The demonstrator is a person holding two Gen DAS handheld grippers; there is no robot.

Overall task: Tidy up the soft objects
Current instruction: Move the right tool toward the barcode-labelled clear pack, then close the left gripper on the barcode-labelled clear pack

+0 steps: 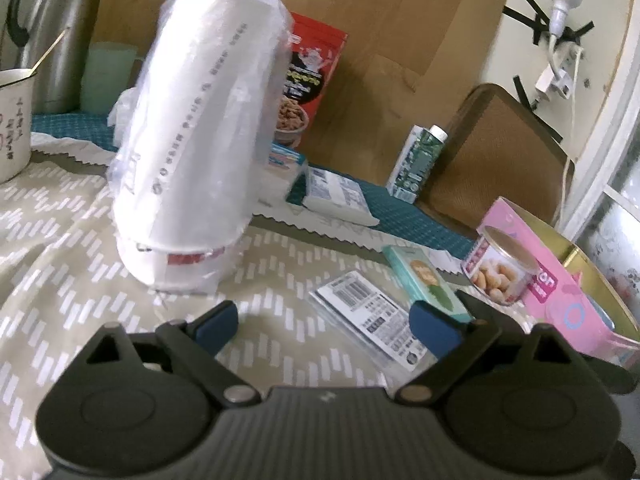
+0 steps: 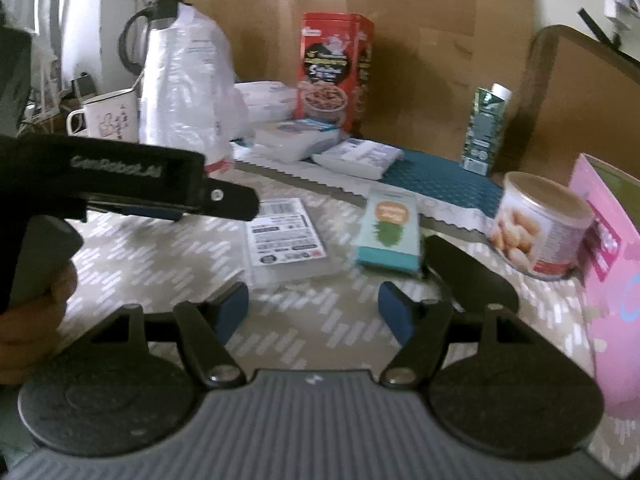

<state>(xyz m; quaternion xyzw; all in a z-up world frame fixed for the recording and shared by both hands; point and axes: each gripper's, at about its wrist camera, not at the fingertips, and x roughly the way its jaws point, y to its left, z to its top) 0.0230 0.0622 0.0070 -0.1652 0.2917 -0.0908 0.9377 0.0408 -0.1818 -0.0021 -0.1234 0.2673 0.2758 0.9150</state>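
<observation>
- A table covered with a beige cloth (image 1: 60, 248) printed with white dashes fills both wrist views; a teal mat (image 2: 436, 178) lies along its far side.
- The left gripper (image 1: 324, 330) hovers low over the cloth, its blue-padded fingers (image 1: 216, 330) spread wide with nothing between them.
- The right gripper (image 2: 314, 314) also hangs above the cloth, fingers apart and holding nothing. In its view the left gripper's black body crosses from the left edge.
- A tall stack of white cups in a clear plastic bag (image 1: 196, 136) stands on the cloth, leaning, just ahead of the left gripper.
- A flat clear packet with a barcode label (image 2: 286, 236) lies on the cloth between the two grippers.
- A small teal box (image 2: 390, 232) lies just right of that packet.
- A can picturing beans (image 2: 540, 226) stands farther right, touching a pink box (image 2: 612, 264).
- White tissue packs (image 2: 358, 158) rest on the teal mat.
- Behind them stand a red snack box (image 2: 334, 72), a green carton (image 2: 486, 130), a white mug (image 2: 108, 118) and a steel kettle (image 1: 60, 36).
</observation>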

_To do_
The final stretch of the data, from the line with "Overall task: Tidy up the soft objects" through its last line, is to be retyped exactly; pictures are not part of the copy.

_Answer space_
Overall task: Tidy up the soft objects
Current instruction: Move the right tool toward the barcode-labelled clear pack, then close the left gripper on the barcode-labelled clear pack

+0 steps: 
+0 steps: 

<state>(xyz m; quaternion xyzw; all in a z-up world frame fixed for the recording and shared by both hands; point and axes: each gripper's, at about its wrist camera, not at the fingertips, and x roughly the way its jaws point, y to its left, z to its top) 0.0230 0.0622 0.0070 -0.1652 0.2917 -0.0908 0.9377 0.0408 -0.1818 -0.0021 -0.1234 0.2673 0.2758 0.9150</state>
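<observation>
- A table covered with a beige cloth (image 1: 60, 248) printed with white dashes fills both wrist views; a teal mat (image 2: 436, 178) lies along its far side.
- The left gripper (image 1: 324, 330) hovers low over the cloth, its blue-padded fingers (image 1: 216, 330) spread wide with nothing between them.
- The right gripper (image 2: 314, 314) also hangs above the cloth, fingers apart and holding nothing. In its view the left gripper's black body crosses from the left edge.
- A tall stack of white cups in a clear plastic bag (image 1: 196, 136) stands on the cloth, leaning, just ahead of the left gripper.
- A flat clear packet with a barcode label (image 2: 286, 236) lies on the cloth between the two grippers.
- A small teal box (image 2: 390, 232) lies just right of that packet.
- A can picturing beans (image 2: 540, 226) stands farther right, touching a pink box (image 2: 612, 264).
- White tissue packs (image 2: 358, 158) rest on the teal mat.
- Behind them stand a red snack box (image 2: 334, 72), a green carton (image 2: 486, 130), a white mug (image 2: 108, 118) and a steel kettle (image 1: 60, 36).
</observation>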

This exercise is now complete.